Advanced OCR Guide
Improve Accuracy & Automation with OCR Integration  
SimpleIndex can be used with your favorite OCR application, such as Nuance OmniPage or ABBYY FineReader Corporate, to provide superior OCR accuracy, Image+Hidden Text PDF output and a greater level of automation.  In this configuration, SimpleIndex is used to extract and verify index data, rename files and perform database interactions while a superior third party OCR application performs OCR in the background.

OmniPage Pro 15In this configuration, the OCR application is configured to monitor a "hot folder", performing OCR on any images scanned or copied to that location.  The processing steps for this configuration are:

  1. Images are scanned to a network folder using SimpleIndex or a digital copier
  2. Scanned images are OCR'd automatically by application using "hot folder" feature
  3. Images and OCR text are output as searchable PDF files to SimpleIndex Input folder
  4. SimpleIndex reads images and extracts index data from text
  5. User checks index data and makes any necessary corrections
  6. Images are exported as searchable PDF, TIFF or JPEG using index data for folder & filenames

There are several advantages to this approach versus performing all of these steps as part of a single SimpleIndex batch:

  • Greatly improved OCR accuracy and features
  • Searchable Image+Hidden Text PDF format with text lined up with corresponding image
    By default, SimpleIndex outputs hidden text without formatting
  • OCR processing may be performed on another computer
    Improve performance and limit user interruption
  • Interactive correction and training may be performed during OCR
    Correct only low-confidence characters and remember corrections to improve accuracy
  • Index extraction in SimpleIndex is instantaneous
    Operators don't need to wait for OCR
 
Performing Zone OCR with Third Party Applications  
When parsing existing text, OCR zone settings for X, Y, Width and Height represent the Starting Column, Starting Row, Column Width and Row Height respectively.  This defines a unique search area within the text.

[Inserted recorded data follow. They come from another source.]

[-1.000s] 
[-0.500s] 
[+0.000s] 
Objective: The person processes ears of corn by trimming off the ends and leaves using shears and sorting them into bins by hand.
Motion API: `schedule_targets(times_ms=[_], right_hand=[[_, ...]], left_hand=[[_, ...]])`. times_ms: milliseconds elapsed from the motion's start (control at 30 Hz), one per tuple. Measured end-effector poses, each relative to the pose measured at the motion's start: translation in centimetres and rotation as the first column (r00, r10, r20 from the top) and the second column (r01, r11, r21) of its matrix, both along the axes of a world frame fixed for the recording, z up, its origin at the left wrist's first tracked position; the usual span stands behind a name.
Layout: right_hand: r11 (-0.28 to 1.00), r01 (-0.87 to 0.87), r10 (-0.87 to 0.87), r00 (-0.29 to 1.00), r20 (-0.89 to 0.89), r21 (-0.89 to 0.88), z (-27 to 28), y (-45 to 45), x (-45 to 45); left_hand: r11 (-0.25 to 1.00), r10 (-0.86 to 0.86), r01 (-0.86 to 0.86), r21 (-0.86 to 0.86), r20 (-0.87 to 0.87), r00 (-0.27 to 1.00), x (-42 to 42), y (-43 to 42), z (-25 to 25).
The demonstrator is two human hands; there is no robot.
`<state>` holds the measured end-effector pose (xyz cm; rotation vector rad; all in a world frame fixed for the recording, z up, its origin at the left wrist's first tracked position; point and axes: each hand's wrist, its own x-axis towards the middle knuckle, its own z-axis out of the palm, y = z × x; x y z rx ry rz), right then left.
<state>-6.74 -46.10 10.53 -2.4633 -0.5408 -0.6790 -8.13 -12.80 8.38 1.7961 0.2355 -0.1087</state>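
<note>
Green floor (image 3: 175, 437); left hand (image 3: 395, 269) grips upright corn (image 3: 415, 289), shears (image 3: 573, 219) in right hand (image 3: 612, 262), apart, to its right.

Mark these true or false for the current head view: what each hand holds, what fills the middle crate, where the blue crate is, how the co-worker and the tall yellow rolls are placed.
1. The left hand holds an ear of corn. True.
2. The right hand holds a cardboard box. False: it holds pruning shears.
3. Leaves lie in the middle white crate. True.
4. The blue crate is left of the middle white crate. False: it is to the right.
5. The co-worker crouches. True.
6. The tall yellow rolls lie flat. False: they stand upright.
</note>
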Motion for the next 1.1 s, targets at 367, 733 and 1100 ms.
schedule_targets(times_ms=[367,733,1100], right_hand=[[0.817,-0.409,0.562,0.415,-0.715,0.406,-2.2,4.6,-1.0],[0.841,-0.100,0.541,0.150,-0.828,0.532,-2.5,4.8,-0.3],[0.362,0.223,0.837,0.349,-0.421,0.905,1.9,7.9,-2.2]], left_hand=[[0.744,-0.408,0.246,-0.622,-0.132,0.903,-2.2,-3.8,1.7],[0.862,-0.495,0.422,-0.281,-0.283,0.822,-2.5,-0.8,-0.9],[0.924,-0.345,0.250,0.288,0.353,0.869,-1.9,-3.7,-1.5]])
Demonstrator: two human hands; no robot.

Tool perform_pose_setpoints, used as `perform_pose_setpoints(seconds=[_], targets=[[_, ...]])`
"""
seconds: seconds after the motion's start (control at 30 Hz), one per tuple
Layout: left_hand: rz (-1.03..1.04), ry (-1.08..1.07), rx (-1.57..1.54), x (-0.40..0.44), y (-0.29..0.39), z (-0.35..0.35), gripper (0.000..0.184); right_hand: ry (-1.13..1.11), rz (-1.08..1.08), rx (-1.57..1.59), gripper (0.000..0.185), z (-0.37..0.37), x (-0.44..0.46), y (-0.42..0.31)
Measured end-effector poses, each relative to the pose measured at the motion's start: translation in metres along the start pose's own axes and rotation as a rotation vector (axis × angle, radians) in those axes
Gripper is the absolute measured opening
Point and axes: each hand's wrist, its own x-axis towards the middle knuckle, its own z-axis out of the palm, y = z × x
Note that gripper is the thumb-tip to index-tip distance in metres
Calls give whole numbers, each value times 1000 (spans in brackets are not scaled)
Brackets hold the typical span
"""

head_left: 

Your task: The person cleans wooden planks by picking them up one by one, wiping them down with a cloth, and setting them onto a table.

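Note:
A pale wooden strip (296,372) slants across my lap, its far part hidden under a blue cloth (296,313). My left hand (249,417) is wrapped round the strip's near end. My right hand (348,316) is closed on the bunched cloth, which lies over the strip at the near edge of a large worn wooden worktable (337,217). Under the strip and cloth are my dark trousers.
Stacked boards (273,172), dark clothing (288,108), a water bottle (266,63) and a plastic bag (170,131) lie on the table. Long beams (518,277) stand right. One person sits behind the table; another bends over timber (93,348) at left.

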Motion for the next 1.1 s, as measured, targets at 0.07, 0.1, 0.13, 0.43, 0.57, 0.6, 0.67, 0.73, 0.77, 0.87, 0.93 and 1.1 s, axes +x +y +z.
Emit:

Zone OCR functionality can be accomplished by defining zone templates within your OCR application and extracting only text areas required for indexing.  When this is done, each zone appears as a consecutive line in the OCR text.  The line numbers can then be used in the OCR zone coordinates to retrieve the corresponding value. 

For example, if you draw 3 zones for Account Number, Customer Name and Amount (each 1 line and appearing in this order on the page), the Account Number can be extracted with Y=1, Customer Name with Y=2 and Amount with Y=3.  In all cases the X and Width are set to 0 to capture the whole line, and Height is set to 1 to indicate a single line.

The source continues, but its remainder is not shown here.